La política tribal y caníbal no tiene futuro, aunque sí tiene —lamentablemente— mucho de presente. Este tipo de política puede ganar elecciones, pero destroza el campo de lo público para convertir el interés general en un campo de minas intransitable desde las trincheras propias. Así, la sociedad, la política y el espacio institucional queda secuestrado —asfixiado— por la rivalidad cainita, el adanismo arrogante, y la lógica destructiva del adversario reducido a enemigo irreconciliable. Con enemigos, no hay democracia; con adversarios, sí. Estés en el poder, o en la oposición.
El entierro de John McCain, con la presencia y parlamentos de los expresidentes Barack Obama y George Bush que elogiaron la figura del senador y héroe de guerra, se ha convertido en una gran lección democrática de cómo tratar a los rivales y adversarios en una democracia. Obama señaló que, «a pesar de pertenecer a diferentes generaciones y sostener posiciones políticas antagónicas, ambos compartían su fidelidad a algo superior, los ideales por los que generaciones de americanos e inmigrantes han luchado, desfilado y se han sacrificado». El propio McCain, en su última carta a los estadounidenses, publicada por la familia tras la muerte, llamaba a no confundir el «patriotismo» con las «rivalidades tribales».

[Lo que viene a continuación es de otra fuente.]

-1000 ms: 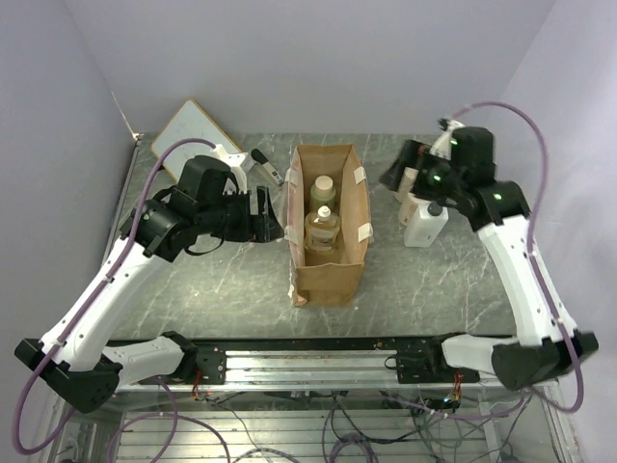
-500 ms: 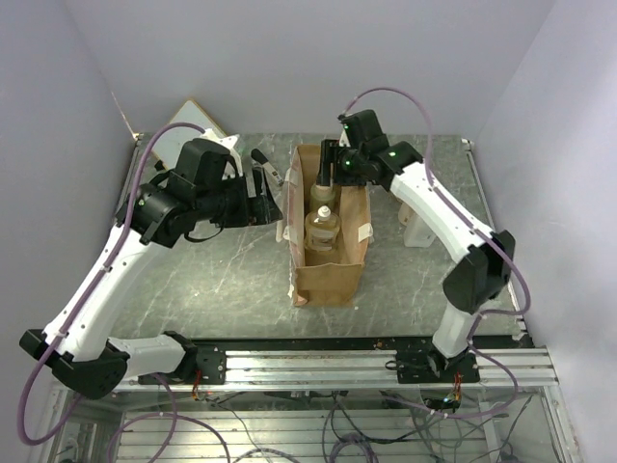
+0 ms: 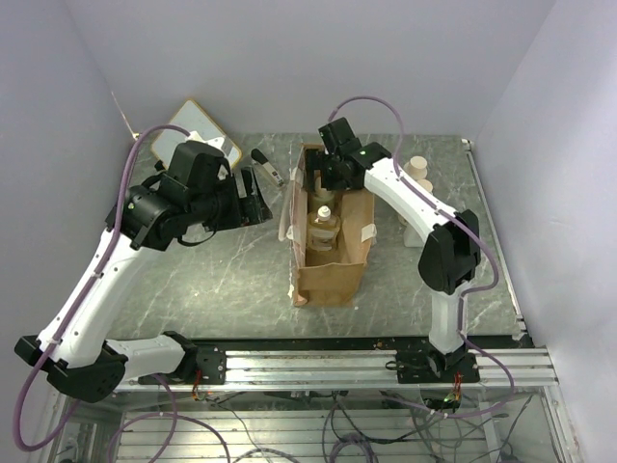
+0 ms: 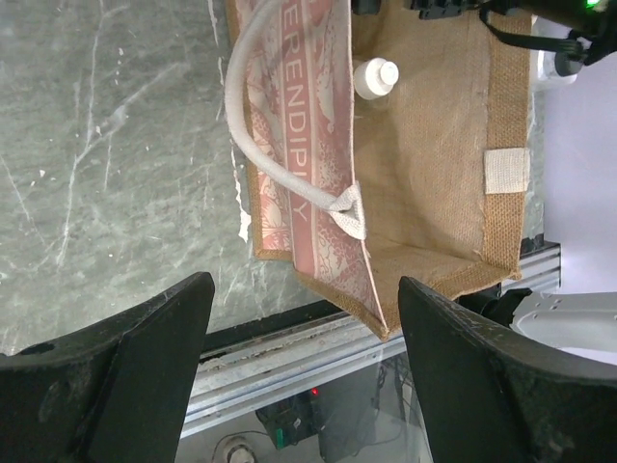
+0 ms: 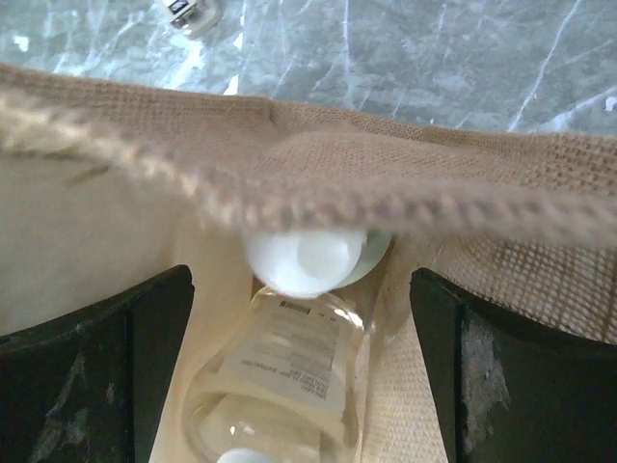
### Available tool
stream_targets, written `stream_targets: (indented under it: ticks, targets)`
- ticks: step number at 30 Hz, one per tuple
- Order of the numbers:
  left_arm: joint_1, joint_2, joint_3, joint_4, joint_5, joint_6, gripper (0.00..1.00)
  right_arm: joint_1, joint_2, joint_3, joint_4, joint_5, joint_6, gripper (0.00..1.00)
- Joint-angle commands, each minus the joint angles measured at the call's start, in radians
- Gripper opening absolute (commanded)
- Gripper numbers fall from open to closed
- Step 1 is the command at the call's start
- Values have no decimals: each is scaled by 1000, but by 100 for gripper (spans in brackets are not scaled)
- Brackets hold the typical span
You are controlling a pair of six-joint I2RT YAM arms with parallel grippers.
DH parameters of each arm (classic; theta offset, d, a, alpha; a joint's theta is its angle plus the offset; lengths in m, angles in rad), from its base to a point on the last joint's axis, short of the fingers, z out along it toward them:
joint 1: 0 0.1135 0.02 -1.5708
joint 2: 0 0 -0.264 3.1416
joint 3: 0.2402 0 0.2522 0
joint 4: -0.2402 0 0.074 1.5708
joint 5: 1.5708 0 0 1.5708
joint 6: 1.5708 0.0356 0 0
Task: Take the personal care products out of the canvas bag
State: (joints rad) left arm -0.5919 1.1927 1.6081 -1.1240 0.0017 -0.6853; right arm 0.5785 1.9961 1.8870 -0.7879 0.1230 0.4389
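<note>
The right gripper (image 3: 322, 179) has moved farther over the bag's (image 3: 333, 275) far end. Its jaws are wide apart and empty, either side of a white-capped bottle (image 5: 304, 258) partly hidden by the bag's rim. A clear bottle (image 3: 325, 230) lies nearer inside. The left gripper (image 3: 253, 193) hangs wide open beside the bag, its arm arched high.

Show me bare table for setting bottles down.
Bare grey marble table left of the tall tan canvas bag, nearer than the left claw; also near-right of the bag. Crowded: far right by the beige-capped cream bottle.
</note>
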Motion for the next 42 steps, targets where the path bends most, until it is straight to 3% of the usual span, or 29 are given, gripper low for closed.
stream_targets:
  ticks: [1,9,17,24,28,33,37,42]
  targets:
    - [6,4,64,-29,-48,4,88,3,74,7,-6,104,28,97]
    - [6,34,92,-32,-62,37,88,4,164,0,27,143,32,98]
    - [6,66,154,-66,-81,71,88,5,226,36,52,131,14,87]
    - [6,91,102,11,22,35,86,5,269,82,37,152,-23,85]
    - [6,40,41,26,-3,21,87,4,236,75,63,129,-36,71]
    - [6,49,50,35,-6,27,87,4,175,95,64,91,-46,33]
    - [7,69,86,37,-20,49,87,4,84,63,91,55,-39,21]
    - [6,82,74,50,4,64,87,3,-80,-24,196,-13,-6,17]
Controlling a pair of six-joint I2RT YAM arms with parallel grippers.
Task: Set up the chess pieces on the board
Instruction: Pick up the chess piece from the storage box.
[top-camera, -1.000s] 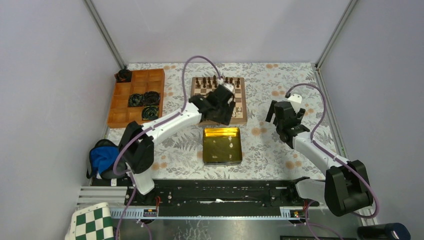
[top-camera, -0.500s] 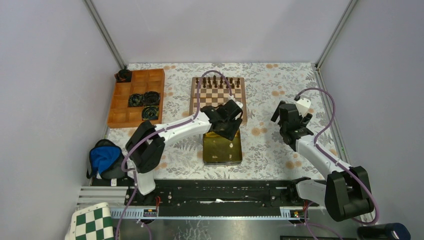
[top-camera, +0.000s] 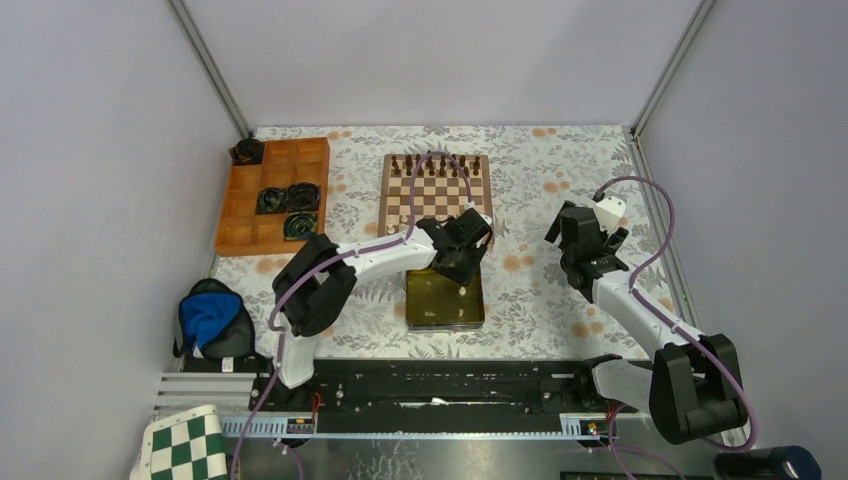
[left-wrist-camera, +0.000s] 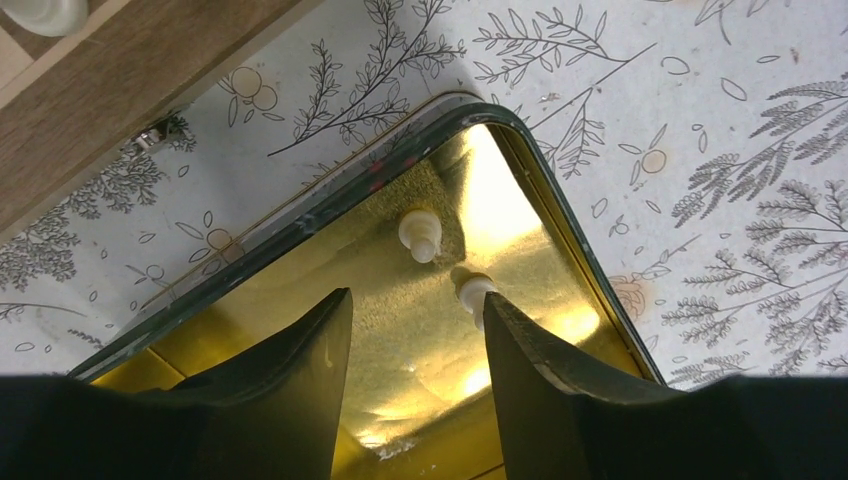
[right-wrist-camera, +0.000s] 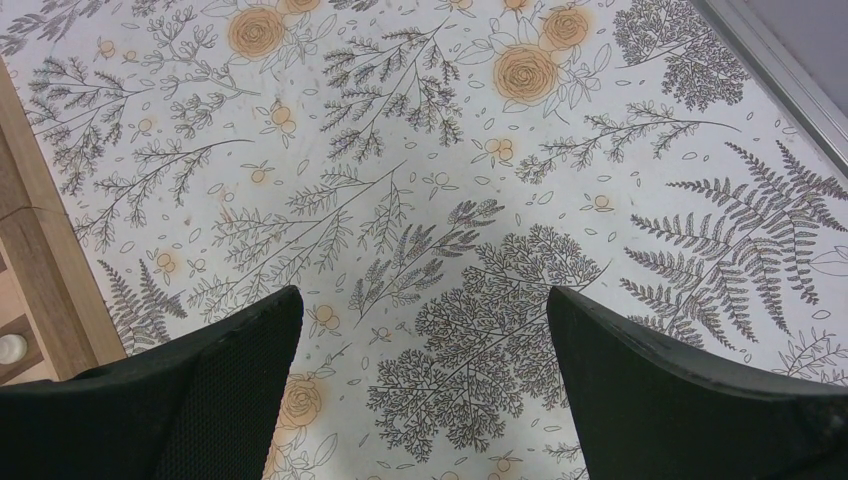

Alimentar y construir la victoria política sobre la base de la destrucción de tu rival y adversario tiene cinco graves inconvenientes:
1. La destrucción del enemigo nunca es completa. Los rivales políticos no se eliminan, no desaparecen como en un videojuego. No es una tecla supr ni una función delete. Este tipo de estrategias no desvanecen a los adversarios, al contrario. Su resistencia defensiva, a veces agónica, se convierte en una poderosa fuerza de resiliencia. Y las alternancias, cuando llegan, se convierten en venganzas políticas que destruyen capital público, consensos, acuerdos y espacios de colaboración.
2. No hay victorias sin costes. La agresividad de la destrucción conlleva un enorme esfuerzo que desangra a cada contendiente. Las victorias, cuando las hay, son pírricas. Y los vencedores quedan exhaustos, agotados y sin capacidad de convertir su victoria en hegemonía. Las victorias, así, son solo un voto más. Por eso se llaman simples. Las hegemonías son mayorías cualificadas, profundas, amplias, transversales. Duraderas. La guerra al enemigo político no permite este tipo de liderazgos. El combate al adversario, sí.
3. No hay paz, no hay estabilidad. La política caníbal es frágil. Las victorias no son completas, ni sin costes. Estos escenarios dejan el campo público con grandes inestabilidades. La política se atrinchera. No es posible el acuerdo, el pacto, el acuerdo. Los rivales dedican más tiempo a sobrevivir que a vivir. Más tiempo para defenderse que a proponer. La política se vuelve imprevisible, inestable, agónica. Pura táctica. No hay acuerdos de país porque los partidos temen por su integridad amenazada por un rival mutado en enemigo con ambiciones ilimitadas. La sociedad queda atrapada por la pugna permanente y aumenta la desconfianza hacia la política, los líderes, los partidos y hasta la misma democracia.
4. El verdadero enemigo está fuera. Los adversarios saben contender su fuerza, se autolimitan, conscientes que las verdaderas batallas son más importantes que las cruentas guerras entre contendientes políticos. Se trata de temas de país, estratégicos, de larga duración y de gran profundidad. Estos temas no se pueden abordar con la mitad de una sociedad o una dirigencia política o institucional fracturada en dos. Se necesitan acuerdos estratégicos sobre escenarios supra partidarios. Al final, tus adversarios pueden ser aliados, cómplices o socios en casos excepcionales. Los enemigos nunca. La beligerancia extrema es soledad garantizada. Es decir: debilidad. Nunca se tiene tanto poder como para gobernar ignorando o despreciando a tus oposiciones.
5. La guerra no es inteligente. La agresividad destructiva utiliza la fuerza (siempre escasa, siempre insuficiente), alejándose de la racionalidad y del cálculo. La arrogancia substituye al pensamiento: convierte a los líderes en hooligans. La testosterona política desplaza a la neurona política. Esa es la gran diferencia entre considerar a los rivales enemigos o adversarios. Cuando son enemigos, dejas de pensar. La tentación por reducir el problema a su disolución o eliminación impide ver otras alternativas más ganadoras. Y más sostenibles. Más que nunca hay que leer a Michael Ignatieff: «Los líderes prudentes se obligan a prestar la misma atención a los defensores y los detractores de la línea de acción que están planeando». ¿Enemigos o adversarios?